The Restless Years is a 1958 American CinemaScope crime drama film noir directed by Helmut Käutner and starring John Saxon and Sandra Dee. It was Sandra Dee's first leading role and the first of three movies she made with John Saxon.

Plot
Melinda Grant is a 16-year-old girl with dreams of leaving her hometown of Libertyville someday and seeing the world. She is raised by a single mother, Elizabeth, a seamstress, and scandalized by the reputation of being illegitimate, although the meek Elizabeth insists that Melinda's father died when she was an infant.

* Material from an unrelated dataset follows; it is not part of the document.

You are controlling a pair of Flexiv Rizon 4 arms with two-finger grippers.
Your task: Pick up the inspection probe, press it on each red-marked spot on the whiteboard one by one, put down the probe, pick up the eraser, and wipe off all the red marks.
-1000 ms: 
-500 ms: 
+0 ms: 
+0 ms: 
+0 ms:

At a school dance, Melinda is taunted by a pair of popular students, Polly and Bruce, but befriended by a boy named Will who tells her that, as the son of a traveling salesman, he's lived in many different towns. She likes the sound of that, whereas Will's ambition is to settle down in one place.

Bruce and a few of his friends try to drive them off the road after Will offers Melinda a ride home. The tension between them grows when Melinda accepts an offer from teacher Miss Robson to audition for Our Town, the school play, then beats out Polly for a leading role.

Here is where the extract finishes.